My next guest contributor juggles more titles than a circus performer. Writer, physical fitness instructor, single mother, event planner , manager of our neighborhood Swim and Racquet Club–Suzanne Pease, or Suzi as she is affectionately known, is the author of the blog, Split Pease (splitpease.wordpress.com) where she talks about lessons learned and insights as a single mom to three boys.
I encourage you to reflect on her question–“What do you focus on?” Because the truth is that what we focus on we give power to and we really need to ask ourselves are we dwelling on the good or getting sucked into the vortex of negativity? Please enjoy this insight from my dear friend, Suzi Pease….
Have you ever read this poem?
I’m thankful for…
Laundry – because it means that my family has clothes to wear.
Dishes – because it means that my family has food to eat.

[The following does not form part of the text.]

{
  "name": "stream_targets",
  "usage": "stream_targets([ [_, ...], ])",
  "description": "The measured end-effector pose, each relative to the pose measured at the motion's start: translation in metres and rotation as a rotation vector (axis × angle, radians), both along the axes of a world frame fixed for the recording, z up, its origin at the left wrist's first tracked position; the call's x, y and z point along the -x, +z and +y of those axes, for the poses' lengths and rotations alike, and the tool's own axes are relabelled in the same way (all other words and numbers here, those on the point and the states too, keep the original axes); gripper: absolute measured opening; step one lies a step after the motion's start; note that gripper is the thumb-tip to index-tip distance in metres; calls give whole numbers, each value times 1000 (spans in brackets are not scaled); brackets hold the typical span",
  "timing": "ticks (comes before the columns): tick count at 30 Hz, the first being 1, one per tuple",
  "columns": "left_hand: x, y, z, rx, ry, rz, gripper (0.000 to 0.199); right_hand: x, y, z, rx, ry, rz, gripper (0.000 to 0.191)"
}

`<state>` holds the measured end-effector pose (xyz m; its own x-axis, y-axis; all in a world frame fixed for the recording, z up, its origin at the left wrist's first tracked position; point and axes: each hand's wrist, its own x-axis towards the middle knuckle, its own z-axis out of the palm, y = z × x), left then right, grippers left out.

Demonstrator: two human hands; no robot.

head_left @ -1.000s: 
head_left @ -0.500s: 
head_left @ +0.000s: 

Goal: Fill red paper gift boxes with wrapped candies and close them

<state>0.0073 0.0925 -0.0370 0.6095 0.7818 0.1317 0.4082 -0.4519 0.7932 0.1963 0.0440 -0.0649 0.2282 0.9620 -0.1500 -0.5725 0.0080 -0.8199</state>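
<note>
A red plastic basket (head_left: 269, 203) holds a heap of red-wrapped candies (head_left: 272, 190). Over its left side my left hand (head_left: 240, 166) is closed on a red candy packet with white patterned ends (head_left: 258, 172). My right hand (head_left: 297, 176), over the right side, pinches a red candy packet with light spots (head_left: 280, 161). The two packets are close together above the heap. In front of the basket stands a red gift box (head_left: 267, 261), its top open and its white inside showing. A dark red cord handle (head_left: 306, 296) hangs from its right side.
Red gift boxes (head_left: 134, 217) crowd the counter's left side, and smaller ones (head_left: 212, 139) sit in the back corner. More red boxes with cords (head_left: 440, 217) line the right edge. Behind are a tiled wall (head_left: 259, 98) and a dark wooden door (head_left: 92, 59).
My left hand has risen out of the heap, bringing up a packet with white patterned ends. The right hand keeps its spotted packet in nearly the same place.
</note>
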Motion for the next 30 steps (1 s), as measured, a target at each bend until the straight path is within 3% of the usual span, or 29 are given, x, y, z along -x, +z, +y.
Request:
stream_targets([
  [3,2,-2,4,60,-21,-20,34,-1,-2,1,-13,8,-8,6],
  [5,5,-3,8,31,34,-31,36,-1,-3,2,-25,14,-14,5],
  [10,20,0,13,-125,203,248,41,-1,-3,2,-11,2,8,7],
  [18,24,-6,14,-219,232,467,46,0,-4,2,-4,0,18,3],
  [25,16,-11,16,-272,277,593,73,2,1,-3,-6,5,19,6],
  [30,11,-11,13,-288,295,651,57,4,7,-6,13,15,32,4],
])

Bills – because it means that we have financial provisions.
Blah Blah Blah
I hate that poem. Too harsh? Let me explain. Whenever I read that poem, I think, “Yes, I am thankful I have clothes, but I will never be thankful for laundry.” ” I get it. Be thankful. But seriously, can we also just acknowledge the hard things.
I always want to dwell on the hard parts – I want to be validated for the struggle.
I have never met a self-help book I did not want to read. I think I am drawn to them because I am always looking for the next bit of wisdom or advice that is going to help me live well.
So imagine my surprise when it was my boys, not a book, that have given me the advice I have needed the most.
I don’t have the corner on hard things – by a long shot. But being a single mom has brought many hardships our way. My guys have overcome A LOT. I’ll spare you the details but let’s just say they have scored unfairly high on the ACE inventory (Adverse Childhood Experiences.)
Many times, when I was feeling particularly sad for them, I would say things like, “Guys, I am so sorry this is the hand we’ve been dealt”, or “Son, I am so sorry you are experiencing this loss”, or “Seriously, can you just put the d@*m dish in the dishwasher!” (Sorry some things are hard to stop saying.) But, without fail, every time we would have this conversation they would respond with, “Mom, people have it a lot worse than us”, or “Relax, there are harder things than this”
They would always acknowledge the hard, but dwell on the good.
Not me. I am the queen of the pity party. I have perfected the art of stomping my feet and yelling, “This is so unfair!” I am not proud of it, but I pretty much have a PhD in dwelling on the negative.
But it is my kids that are constantly teaching me to change my focus.
Here is a text conversation I just had with my boy who is on mile 230 of a very rainy 273 mile hike (I tried to walk a mile today and quit when I got to the end of my street)
See, I went right for the negative.
But, my boys, they never stop reminding me to dwell on the good.
Even if the good is only root beer candies!
I’d like to think I am making progress in taking my kids’ advice to focus on the good; but rest assured, I will never be thankful for laundry!
How about you? What do you focus on?